• **EXERCISE AIM**
After finding the line with "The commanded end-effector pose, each" in the entries below, retype exactly each line from there through the line with "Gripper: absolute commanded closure", including that final line.

• **ENTRIES SHOWN**

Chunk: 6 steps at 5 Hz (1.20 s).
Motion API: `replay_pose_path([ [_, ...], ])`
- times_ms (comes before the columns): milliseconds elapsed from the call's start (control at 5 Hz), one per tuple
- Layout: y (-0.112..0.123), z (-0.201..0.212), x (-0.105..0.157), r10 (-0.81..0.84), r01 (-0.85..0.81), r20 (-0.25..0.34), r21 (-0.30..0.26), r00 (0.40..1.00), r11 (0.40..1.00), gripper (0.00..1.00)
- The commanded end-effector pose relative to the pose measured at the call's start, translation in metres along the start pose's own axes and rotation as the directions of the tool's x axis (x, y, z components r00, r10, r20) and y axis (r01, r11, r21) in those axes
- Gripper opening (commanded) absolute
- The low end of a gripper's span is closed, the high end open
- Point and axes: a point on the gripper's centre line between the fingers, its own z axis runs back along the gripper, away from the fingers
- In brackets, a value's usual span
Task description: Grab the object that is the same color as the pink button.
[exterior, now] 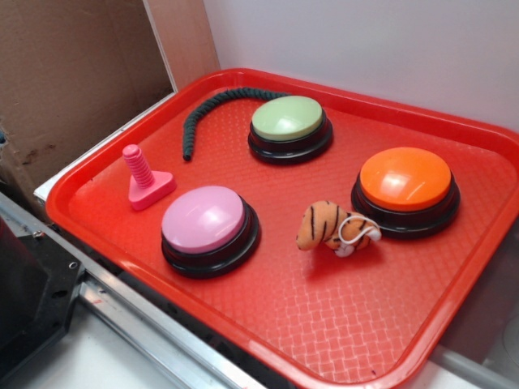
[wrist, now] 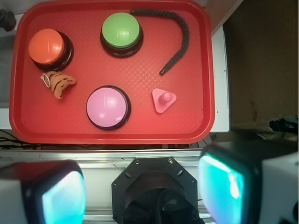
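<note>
Bolt (exterior: 146, 179) stands upright on the red tray (exterior: 268, 324), just beside the pink button (exterior: 206, 220). Hand (wrist: 142, 186) hangs above the tray's edge, fingers apart, empty.

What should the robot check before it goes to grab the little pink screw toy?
1. Pink bolt in view on the red tray: ok.
2. Bolt standing upright on its base: ok.
3. Space between bolt and pink button: ok, they are apart.
4. Black rope clear of the bolt: ok.
5. Gripper fingers spread apart: ok.
6. Gripper over the bolt: not ok, it sits high, off the tray's edge.
</note>
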Motion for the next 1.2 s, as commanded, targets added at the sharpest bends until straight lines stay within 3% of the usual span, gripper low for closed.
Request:
replay_pose_path([
  [0,0.0,0.0,0.0,0.0,0.0,0.0,0.0,1.0,1.0,1.0],
  [200,0.009,-0.002,0.011,0.019,-0.019,-0.011,0.02,1.0,1.0,1.0],
  [400,0.036,-0.006,0.021,0.105,-0.104,-0.013,0.039,0.994,0.994,1.0],
  [600,0.056,-0.032,0.029,0.121,-0.118,-0.06,0.057,0.991,0.991,1.0],
  [800,0.06,-0.07,0.028,0.082,-0.073,-0.154,0.059,0.985,0.996,1.0],
  [1000,0.062,-0.104,0.024,0.106,-0.085,-0.24,0.096,0.965,0.992,1.0],
])
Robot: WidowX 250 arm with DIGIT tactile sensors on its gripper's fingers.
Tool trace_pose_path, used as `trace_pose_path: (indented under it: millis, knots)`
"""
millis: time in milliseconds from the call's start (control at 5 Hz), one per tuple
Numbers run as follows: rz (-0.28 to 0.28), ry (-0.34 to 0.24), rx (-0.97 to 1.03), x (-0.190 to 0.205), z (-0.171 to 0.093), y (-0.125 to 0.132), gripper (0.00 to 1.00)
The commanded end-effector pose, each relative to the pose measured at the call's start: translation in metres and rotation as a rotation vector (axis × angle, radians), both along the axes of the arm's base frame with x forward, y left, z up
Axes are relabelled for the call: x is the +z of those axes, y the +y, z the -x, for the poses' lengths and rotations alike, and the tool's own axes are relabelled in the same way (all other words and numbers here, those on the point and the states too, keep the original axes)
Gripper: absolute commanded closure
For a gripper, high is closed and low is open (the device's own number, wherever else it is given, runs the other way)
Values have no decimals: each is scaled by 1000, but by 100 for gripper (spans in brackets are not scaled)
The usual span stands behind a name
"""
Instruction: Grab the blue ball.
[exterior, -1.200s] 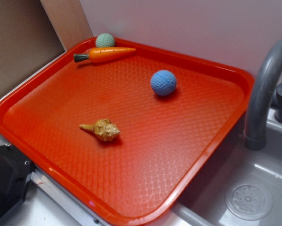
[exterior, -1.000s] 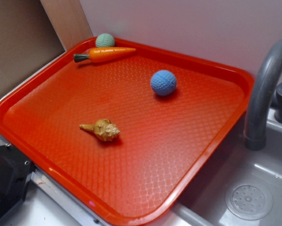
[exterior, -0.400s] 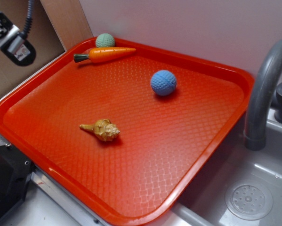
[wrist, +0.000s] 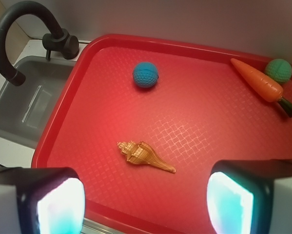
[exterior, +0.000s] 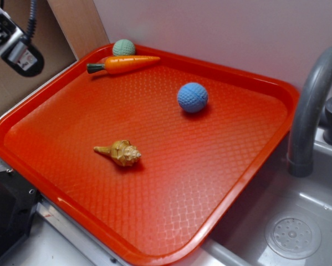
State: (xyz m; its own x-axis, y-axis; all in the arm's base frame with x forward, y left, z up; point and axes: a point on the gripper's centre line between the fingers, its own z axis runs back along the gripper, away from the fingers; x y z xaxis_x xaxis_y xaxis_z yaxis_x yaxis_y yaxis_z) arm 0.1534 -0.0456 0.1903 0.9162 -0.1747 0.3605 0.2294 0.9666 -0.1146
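Nothing grabbed yet: the gripper hangs wide open and empty, high over the near edge of the tray. The ball sits alone toward the tray's far side, well apart from the shell, so the whole approach is left

Tray: red-orange, with an embossed diamond grid across its floor. Blue ball: medium blue, dimpled grid texture. Green ball: pale green, finely textured. Carrot: orange body, dark green-brown stem end. Shell: tan-gold with ridged bands. Faucet: dark grey; sink: light grey. Gripper: pads glow pale cyan-white in dark housings. Back wall: pale lilac-grey
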Motion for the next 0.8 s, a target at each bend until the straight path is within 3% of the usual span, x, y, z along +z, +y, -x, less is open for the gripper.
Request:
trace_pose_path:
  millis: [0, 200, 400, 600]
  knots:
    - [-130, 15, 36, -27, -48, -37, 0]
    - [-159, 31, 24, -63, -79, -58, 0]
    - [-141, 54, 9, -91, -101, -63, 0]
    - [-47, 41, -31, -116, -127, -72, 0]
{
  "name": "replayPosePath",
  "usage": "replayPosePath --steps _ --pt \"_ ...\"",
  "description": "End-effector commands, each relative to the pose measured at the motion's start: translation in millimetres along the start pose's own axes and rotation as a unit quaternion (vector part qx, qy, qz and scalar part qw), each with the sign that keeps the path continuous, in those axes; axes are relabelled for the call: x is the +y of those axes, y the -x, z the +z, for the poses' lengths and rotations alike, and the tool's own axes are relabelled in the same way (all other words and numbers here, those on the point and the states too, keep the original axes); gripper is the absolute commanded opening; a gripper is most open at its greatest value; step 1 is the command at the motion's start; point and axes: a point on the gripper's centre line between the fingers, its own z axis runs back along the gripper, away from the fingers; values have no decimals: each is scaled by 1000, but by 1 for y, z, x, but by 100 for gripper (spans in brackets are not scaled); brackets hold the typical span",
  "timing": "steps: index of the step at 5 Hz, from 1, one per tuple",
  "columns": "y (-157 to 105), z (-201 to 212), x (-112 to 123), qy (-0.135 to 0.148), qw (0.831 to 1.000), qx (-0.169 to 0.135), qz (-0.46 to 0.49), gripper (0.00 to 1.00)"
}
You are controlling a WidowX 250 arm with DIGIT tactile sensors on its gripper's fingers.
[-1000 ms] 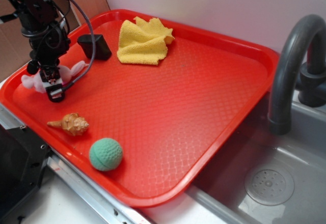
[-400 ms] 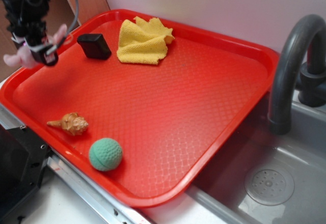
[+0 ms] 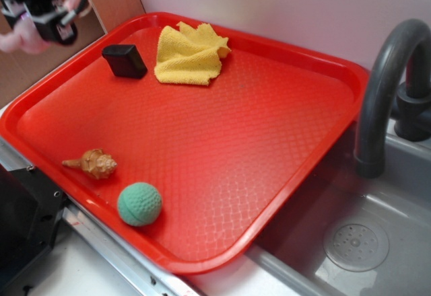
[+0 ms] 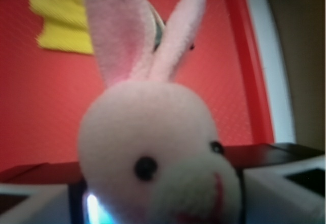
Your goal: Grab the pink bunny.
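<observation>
Your tool (image 3: pixel 54 23) is up at the top-left corner of the ext. view, raised clear above the red tray (image 3: pixel 283 175), beyond its left rim. It's closed on the pink bunny (image 3: pixel 23 33): pale plush sticks out both sides of the tool, one bit to the left, one ear up to the right. In the wrist view you see the bunny's face filling the frame, ears up, dark eye and red mouth, w/ tool parts either side at the bottom.

On the tray: black block (image 3: pixel 125 60) near the back-left, yellow cloth (image 3: pixel 190 55) crumpled just beside it to the right, tan seashell (image 3: pixel 92 164) near the front-left rim, green ball (image 3: pixel 139 204) near it, closer to the front edge. Grey faucet (image 3: pixel 384 94) and sink (image 3: pixel 357 242) sit right of the tray.
</observation>
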Motion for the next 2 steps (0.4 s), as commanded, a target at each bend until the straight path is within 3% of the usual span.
replayPosePath --steps 1,2 --pt "4 36 -3 23 997 -60 34 0" --pt "2 28 2 52 997 -57 21 0"
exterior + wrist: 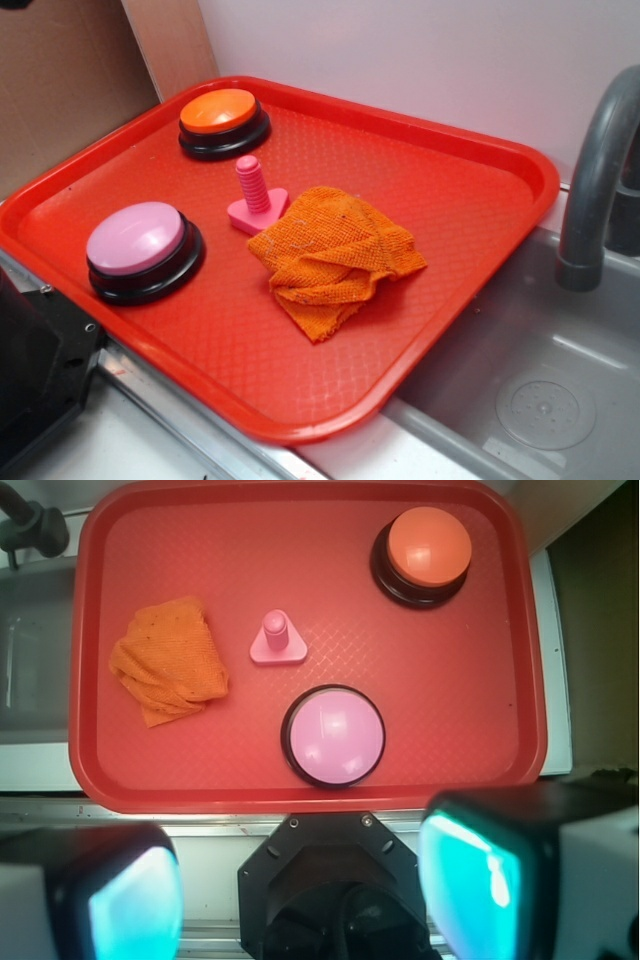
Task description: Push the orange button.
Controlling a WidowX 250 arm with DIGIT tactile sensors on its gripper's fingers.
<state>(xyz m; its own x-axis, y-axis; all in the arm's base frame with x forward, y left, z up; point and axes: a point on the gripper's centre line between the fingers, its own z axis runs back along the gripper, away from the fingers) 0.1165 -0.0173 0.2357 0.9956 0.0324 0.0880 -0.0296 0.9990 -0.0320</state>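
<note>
The tray (470, 180) looks like red plastic, its floor stamped with a fine diamond texture and its rim smooth with a faint sheen. At the tray's far corner, the orange button (218, 110) has a smooth plastic dome on a glossy black base. The pink button (135, 238) looks alike in finish (its top slightly more matt). Near the tray's middle lies an orange cloth (335, 255), coarse and woven, beside a smooth pink plastic peg (252, 190). Beyond the tray's edge, the sink (560, 360) and faucet (595, 170) look like dull grey plastic.
</note>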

• **ANSWER BOX**
The commanded end-effector pose, each relative to the pose measured at the call's start: translation in metres and rotation as a rotation vector (axis × angle, radians), both along the axes of the arm's base frame with x forward, y left, z up
Axes are relabelled for the call: x is the +z of those axes, y the +y, z the -x, for the poses' lengths and rotations alike, and the tool's own axes are relabelled in the same way (all other words and numbers here, those on the point and the states too, keep the original axes)
Gripper: absolute commanded closure

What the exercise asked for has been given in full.